(COLLECTED DATA)

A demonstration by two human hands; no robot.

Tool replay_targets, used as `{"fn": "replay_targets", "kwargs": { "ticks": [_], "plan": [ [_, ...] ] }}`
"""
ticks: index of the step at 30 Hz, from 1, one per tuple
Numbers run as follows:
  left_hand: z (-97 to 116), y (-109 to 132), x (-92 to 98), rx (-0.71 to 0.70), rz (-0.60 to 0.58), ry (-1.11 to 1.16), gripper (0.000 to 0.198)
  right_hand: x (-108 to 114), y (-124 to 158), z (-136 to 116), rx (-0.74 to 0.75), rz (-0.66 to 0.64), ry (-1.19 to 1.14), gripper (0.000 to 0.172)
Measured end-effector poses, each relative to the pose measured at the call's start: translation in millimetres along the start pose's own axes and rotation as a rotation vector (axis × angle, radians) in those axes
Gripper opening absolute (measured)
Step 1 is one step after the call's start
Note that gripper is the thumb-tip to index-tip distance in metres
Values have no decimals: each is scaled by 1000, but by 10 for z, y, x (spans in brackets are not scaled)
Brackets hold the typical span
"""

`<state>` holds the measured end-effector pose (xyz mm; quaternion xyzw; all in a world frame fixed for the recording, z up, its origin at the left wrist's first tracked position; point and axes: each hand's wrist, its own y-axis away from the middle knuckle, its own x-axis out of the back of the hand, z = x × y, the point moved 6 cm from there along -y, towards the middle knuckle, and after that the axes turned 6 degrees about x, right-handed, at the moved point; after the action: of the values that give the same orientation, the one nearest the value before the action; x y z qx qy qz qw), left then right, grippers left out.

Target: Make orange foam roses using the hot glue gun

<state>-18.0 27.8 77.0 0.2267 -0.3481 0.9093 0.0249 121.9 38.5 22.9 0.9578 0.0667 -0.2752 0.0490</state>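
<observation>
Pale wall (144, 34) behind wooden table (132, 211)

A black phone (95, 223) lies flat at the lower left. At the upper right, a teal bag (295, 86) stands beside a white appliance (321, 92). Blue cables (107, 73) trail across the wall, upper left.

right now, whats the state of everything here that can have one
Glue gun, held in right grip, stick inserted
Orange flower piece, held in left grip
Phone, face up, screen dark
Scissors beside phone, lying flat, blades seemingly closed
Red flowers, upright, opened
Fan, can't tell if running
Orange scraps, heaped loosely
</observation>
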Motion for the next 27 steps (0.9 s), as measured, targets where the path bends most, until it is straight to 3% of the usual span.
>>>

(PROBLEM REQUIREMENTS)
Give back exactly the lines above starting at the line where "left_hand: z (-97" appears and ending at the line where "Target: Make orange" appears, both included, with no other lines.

(WRITTEN ANSWER)
  left_hand: z (-97 to 116), y (-109 to 132), x (-92 to 98), rx (-0.71 to 0.70), rz (-0.60 to 0.58), ry (-1.11 to 1.16), gripper (0.000 to 0.198)
  right_hand: x (-108 to 114), y (-124 to 158), z (-136 to 116), rx (-0.74 to 0.75), rz (-0.66 to 0.64), ry (-1.19 to 1.14), gripper (0.000 to 0.172)
Measured end-effector poses, each relative to the pose measured at the call's start: translation in millimetres along the start pose's own axes and rotation as a rotation vector (axis × angle, radians) in those axes
Gripper opening absolute (measured)
Step 1 is one step after the call's start
Note that gripper is the thumb-tip to index-tip distance in metres
Values have no decimals: each is scaled by 1000, but by 10 for z, y, x (spans in brackets are not scaled)
Brackets hold the typical span
"""

`<state>` holds the measured end-effector pose (xyz mm; quaternion xyzw; all in a world frame fixed for the recording, z up, its origin at the left wrist's first tracked position; point and axes: each hand's wrist, its own y-axis away from the middle knuckle, its own x-axis out of the back of the hand, z = x × y, the point moved 6 cm from there along -y, towards the middle knuckle, and after that the axes turned 6 degrees about x, right-handed, at the moved point; after the action: of the values that give the same orientation, the one nearest the value before the action; x y z qx qy qz qw), left then right, grippers left out.

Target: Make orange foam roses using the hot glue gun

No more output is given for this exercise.